The package also includes algorithms for ion mobility and retention time prediction,
as well as machine learning algorithms for data analysis. Want to see how to build full data processing pipelines
with imspy
? Check out the imspy_dda
and timsim
cmd tools.
Raw data access
Establish a connection to a timsTOF raw file and access data
import numpy as np
from imspy.timstof import TimsDataset
# you can use in-memory mode for faster access, but it requires more memory
tdf = TimsDataset("path/to/rawfolder.d", in_memory=False)
# show global meta data table
print(tdf.global_meta_data)
# show frame meta data
print(tdf.meta_data)
# get the first frame (bruker frame indices start at 1)
frame = tdf.get_tims_frame(1)
# you can also use indexing
frame = tdf[1]
# print data as pandas dataframe
frame.df()
# get all spectra in a tims frame (sorted by scan = ion mobility)
spectra = frame.to_tims_spectra()
# get a slice of multiple frames
frames = tdf.get_tims_slice(np.array([1, 2, 3]))
# or, by using slicing
frames = tdf[1:4]
DDA data
from imspy.timstof import TimsDatasetDDA
# read a DDA dataset
tdf = TimsDatasetDDA("path/to/rawfolder.d", in_memory=False)
# get raw data of precursors together with their fragment ions
dda_fragments = tdf.get_pasef_fragments()

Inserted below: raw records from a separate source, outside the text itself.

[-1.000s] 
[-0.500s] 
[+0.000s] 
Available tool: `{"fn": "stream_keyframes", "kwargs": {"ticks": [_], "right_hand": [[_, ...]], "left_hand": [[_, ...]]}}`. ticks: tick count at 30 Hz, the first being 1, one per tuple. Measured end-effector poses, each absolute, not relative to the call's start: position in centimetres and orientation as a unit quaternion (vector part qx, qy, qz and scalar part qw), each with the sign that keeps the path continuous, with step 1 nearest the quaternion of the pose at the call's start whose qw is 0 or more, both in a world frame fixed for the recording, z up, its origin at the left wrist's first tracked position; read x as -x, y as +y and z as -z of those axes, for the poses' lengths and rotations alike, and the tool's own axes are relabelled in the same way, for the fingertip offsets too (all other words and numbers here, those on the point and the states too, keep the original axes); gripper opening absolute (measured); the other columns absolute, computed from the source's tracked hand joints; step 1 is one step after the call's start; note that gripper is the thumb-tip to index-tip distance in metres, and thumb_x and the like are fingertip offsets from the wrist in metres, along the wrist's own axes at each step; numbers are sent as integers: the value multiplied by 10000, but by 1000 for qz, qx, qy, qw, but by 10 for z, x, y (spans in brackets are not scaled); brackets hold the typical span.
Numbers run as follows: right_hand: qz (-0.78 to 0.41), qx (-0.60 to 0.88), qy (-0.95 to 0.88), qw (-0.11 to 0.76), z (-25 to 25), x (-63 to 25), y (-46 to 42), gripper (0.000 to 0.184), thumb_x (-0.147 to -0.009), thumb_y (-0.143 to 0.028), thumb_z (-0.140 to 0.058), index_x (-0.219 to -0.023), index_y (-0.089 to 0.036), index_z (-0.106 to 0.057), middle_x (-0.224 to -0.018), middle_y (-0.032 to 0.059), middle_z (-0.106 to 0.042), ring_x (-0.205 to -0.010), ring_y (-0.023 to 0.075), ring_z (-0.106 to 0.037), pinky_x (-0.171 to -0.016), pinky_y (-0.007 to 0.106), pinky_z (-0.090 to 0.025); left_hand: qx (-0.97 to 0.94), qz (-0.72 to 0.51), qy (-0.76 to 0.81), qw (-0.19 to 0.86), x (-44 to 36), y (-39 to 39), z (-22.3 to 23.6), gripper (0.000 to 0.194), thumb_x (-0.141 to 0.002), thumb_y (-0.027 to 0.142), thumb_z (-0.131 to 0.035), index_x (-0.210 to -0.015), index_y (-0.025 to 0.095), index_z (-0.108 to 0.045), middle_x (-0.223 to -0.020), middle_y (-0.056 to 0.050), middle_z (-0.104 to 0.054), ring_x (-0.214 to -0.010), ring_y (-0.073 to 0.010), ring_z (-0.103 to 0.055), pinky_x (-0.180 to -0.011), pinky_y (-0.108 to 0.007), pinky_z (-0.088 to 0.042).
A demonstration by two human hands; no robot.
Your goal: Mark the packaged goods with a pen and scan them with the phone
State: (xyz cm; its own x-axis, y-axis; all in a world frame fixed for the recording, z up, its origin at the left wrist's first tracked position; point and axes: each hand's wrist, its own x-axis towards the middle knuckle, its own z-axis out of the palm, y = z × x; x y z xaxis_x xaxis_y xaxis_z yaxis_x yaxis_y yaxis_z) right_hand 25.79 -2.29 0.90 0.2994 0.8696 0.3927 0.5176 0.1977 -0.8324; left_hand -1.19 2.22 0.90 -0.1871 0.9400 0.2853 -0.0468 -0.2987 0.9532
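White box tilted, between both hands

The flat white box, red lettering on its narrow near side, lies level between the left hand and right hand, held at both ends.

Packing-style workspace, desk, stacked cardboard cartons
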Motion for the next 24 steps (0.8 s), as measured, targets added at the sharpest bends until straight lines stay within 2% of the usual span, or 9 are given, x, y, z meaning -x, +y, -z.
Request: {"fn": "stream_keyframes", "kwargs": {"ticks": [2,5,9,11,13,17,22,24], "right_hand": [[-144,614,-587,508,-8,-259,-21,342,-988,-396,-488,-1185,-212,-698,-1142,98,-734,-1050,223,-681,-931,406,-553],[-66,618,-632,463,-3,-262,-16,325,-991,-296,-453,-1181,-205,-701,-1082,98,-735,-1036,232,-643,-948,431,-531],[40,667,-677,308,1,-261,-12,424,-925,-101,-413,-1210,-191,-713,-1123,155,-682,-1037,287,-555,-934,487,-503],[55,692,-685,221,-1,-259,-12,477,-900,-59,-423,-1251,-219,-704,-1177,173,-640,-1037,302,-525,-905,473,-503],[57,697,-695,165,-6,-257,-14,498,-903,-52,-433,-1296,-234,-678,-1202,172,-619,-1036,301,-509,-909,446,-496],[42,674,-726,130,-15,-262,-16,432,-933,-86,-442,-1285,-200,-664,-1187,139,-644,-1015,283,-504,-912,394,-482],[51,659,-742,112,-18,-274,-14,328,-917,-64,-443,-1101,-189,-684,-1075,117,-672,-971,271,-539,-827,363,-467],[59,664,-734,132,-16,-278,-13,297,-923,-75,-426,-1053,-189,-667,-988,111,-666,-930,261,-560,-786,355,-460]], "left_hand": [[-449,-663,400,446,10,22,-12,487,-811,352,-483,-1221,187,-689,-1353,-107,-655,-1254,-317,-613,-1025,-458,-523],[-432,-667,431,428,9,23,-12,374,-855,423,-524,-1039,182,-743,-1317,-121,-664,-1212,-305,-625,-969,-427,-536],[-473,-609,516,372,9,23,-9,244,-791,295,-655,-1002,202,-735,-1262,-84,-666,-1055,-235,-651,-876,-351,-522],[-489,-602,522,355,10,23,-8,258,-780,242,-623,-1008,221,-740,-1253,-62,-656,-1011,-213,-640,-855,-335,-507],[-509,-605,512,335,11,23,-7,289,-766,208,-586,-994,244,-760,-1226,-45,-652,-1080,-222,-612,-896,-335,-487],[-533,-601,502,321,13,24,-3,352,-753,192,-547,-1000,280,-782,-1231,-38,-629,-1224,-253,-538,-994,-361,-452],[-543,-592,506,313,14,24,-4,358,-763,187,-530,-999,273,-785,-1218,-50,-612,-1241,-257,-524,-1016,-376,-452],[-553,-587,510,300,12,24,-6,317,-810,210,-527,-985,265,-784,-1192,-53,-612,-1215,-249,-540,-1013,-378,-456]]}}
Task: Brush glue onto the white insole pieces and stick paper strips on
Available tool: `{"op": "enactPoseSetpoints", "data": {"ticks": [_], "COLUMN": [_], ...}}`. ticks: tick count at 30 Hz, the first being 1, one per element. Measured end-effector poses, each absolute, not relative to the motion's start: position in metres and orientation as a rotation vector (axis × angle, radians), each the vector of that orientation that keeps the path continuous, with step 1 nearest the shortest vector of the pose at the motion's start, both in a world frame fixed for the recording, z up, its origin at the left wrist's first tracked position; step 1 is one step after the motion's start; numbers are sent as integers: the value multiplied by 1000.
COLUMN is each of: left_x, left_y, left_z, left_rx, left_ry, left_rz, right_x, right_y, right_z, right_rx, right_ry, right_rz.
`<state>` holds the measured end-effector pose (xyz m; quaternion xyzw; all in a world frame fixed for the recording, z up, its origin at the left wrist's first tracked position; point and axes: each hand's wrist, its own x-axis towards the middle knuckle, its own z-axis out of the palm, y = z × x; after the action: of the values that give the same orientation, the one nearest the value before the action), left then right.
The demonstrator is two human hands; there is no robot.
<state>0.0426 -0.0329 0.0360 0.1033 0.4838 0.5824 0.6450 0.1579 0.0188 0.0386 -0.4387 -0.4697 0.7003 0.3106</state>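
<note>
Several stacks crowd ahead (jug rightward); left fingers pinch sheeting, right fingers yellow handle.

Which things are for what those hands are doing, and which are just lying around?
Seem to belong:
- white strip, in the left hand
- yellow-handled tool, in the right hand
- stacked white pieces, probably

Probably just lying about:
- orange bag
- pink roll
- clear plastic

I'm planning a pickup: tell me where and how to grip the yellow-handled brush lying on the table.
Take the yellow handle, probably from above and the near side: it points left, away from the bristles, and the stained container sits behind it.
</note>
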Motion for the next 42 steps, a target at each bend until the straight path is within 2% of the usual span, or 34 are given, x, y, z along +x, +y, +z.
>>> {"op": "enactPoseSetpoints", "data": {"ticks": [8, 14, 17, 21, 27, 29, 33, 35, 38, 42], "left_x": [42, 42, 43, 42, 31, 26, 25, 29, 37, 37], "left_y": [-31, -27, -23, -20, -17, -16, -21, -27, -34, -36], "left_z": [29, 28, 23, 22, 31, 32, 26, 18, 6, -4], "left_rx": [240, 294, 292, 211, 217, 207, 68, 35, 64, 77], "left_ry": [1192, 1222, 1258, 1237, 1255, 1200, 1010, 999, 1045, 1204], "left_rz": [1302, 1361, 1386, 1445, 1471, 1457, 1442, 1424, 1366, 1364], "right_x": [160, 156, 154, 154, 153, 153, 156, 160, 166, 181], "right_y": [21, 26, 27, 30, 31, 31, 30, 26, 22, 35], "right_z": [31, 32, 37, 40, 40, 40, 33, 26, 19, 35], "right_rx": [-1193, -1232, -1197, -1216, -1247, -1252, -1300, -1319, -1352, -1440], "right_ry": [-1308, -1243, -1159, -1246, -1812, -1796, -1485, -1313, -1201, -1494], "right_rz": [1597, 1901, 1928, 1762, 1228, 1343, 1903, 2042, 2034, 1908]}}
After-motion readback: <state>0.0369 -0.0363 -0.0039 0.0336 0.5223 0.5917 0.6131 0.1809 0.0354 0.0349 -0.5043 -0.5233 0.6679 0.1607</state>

# the timsTOF re-fragments precursors below a certain intensity threshold,
# you can aggregate the data for increased sensitivity like so:
dda_fragments_grouped = dda_fragments.groupby('precursor_id').agg({
'frame_id': 'first',
'time': 'first',
'precursor_id': 'first',
# this will sum up the raw data of all fragments with the same precursor_id
'raw_data': 'sum',
'scan_begin': 'first',
'scan_end': 'first',
'isolation_mz': 'first',
'isolation_width': 'first',
'collision_energy': 'first',
'largest_peak_mz': 'first',
'average_mz': 'first',
'monoisotopic_mz': 'first',
'charge': 'first',
'average_scan': 'first',
'intensity': 'first',
'parent_id': 'first',
})
# for convenience, you can calculate the inverse mobility
# of the precursor ion by finding the maximum intensity along the scan dimension
mobility = dda_fragments_grouped.apply(
lambda r: r.raw_data.get_inverse_mobility_along_scan_marginal(), axis=1
)
# add the inverse mobility to the grouped data as a new column
dda_fragments_grouped['mobility'] = mobility
DIA data
from imspy.timstof import TimsDatasetDIA
# read a DIA dataset
tdf = TimsDatasetDIA("path/to/rawfolder.d", in_memory=False)
The chemistry module
Basic usage
from imspy.chemistry.elements import ELEMENTAL_MONO_ISOTOPIC_MASSES, ELEMENTAL_ISOTOPIC_ABUNDANCES
from imspy.chemistry.sum_formula import SumFormula
# create a sum formula object that represents the molecule stachyose trihydrate
stachyose_trihydrate = SumFormula("C24H48O24")
# get the monoisotopic mass of the molecule
mono_mass = stachyose_trihydrate.monoisotopic_mass
# get the isotope distribution of the molecule, will be returned as an MzSpectrum object
mz_spec = stachyose_trihydrate.generate_isotope_distribution(charge=1)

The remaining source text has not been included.